Outras histórias ajudam a dimensionar o alcance simbólico desses fragmentos da Pedra do Destino. A política nacionalista Winnie Ewing usou um medalhão com um chip em uma entrevista de 1967 ao apresentador David Frost, declarando que não se importaria em ser presa por portar “propriedade roubada”. Já o jornalista canadense Dick Sanburn, editor do Calgary Herald, mantinha seu fragmento exposto sobre a mesa como um troféu.

Por que a Pedra do Destino importa

As origens da Pedra do Destino são incertas, mas sua função é central na história da Escócia. O artefato foi usado nas coroações dos reis escoceses a partir de 1249, até ser confiscado por Eduardo I da Inglaterra, em 1296, e colocado no Santuário de Santo Eduardo, o Confessor, na Abadia de Westminster. Desde o século XIV, o bloco tornou-se parte do rito de coroação britânico, simbolizando a autoridade sobre a Escócia.

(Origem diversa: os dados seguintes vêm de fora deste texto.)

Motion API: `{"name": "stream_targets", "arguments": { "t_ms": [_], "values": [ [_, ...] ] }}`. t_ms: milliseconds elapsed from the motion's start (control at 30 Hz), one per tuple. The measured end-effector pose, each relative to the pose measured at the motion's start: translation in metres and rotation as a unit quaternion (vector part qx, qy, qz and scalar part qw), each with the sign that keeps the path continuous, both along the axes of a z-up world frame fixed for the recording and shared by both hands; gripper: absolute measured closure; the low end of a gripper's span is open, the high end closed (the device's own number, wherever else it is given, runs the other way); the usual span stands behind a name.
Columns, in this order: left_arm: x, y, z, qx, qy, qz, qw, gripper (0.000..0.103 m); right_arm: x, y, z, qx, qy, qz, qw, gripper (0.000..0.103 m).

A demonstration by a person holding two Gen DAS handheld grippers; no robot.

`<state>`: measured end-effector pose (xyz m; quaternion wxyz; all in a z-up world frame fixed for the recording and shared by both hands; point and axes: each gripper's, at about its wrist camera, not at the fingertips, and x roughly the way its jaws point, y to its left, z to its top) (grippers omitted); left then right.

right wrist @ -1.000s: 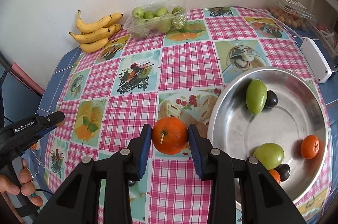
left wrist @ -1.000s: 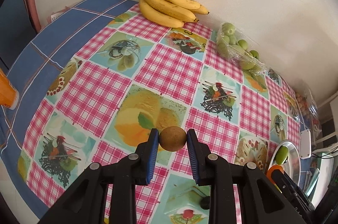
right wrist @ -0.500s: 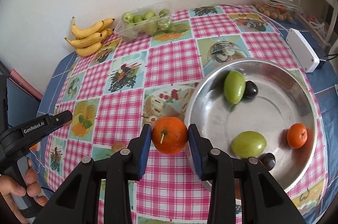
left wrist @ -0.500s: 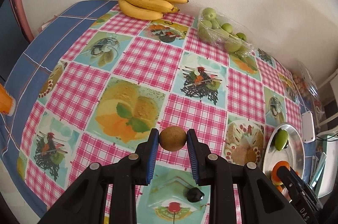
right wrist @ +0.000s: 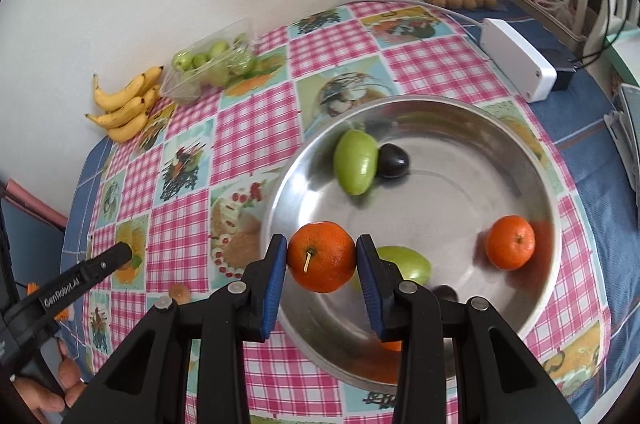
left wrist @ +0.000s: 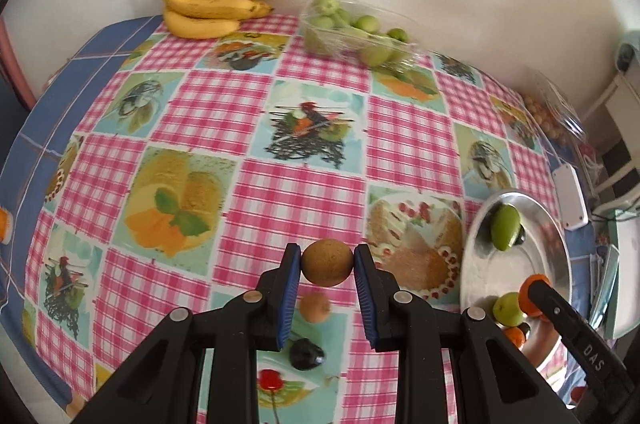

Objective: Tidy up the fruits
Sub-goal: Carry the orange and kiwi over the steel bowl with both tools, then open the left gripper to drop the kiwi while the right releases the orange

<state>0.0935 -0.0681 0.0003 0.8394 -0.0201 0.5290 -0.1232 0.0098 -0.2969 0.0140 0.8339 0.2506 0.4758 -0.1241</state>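
Right tool (right wrist: 321,258) clamps orange (right wrist: 321,257), over bowl (right wrist: 532,160)

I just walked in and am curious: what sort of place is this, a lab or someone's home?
Most likely a home dining or kitchen table: a checked tablecloth printed with food pictures, bananas against a plain wall, and a metal bowl of fruit.

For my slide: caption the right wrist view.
Right gripper holds an orange over the steel bowl of fruit.
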Motion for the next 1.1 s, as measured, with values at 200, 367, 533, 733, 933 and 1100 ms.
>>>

A professora Sally Foster, da Faculdade de Artes e Humanidades da Universidade de Stirling, resume o impacto do roubo de 1950: “Esta não é uma pedra qualquer. Quando nacionalistas escoceses a retiraram à força da Cadeira da Coroação e a esconderam da Abadia de Westminster, em Londres, isso causou o fechamento da fronteira anglo-escocesa pela primeira vez em 400 anos, porque, desde o século XIV, quase todos os monarcas ingleses, posteriormente britânicos, sentavam-se sobre a Pedra durante sua coroação, em um ato que simbolizava a subjugação dos escoceses”.

O uso da Pedra do Destino na coroação do Rei Charles reacendeu o interesse acadêmico e público, levando a uma onda de novos estudos históricos e científicos. Foi nesse movimento que os pequenos fragmentos, por muito tempo negligenciados, voltaram ao centro do debate.

Onde está a Pedra do Destino hoje e o que vem a seguir

Atualmente, a Pedra do Destino está no Castelo de Edimburgo, na Escócia, embora seja transportada a Londres sempre que um novo monarca é coroado. O roubo de 1950 não gerou processos criminais, segundo os registros, porque foi decidido que não seria do interesse público levar o caso adiante.

No curso da pesquisa sobre os fragmentos, a professora Sally Foster relatou uma mobilização espontânea: “Desde que minhas descobertas começaram a surgir, muitos membros do público entraram em contato comigo compartilhando o conhecimento de suas famílias sobre fragmentos de pedra que considero confiáveis, frequentemente acompanhados de evidências que as corroboram.” Com isso, a equipe ampliou o mapeamento, cruzando documentos, relatos orais e acervos de museus para consolidar uma base de evidências.

Embora parte das peças com procedência conhecida tenha sido encaminhada para coleções e órgãos oficiais, como no caso do fragmento ligado a MacCormick e a Alex Salmond, ainda há incertezas sobre o destino de outros. A continuidade do estudo promete revelar novas conexões entre famílias, instituições e a própria história nacional, reforçando por que a Pedra do Destino continua sendo um símbolo carregado de memória, identidade e disputa política.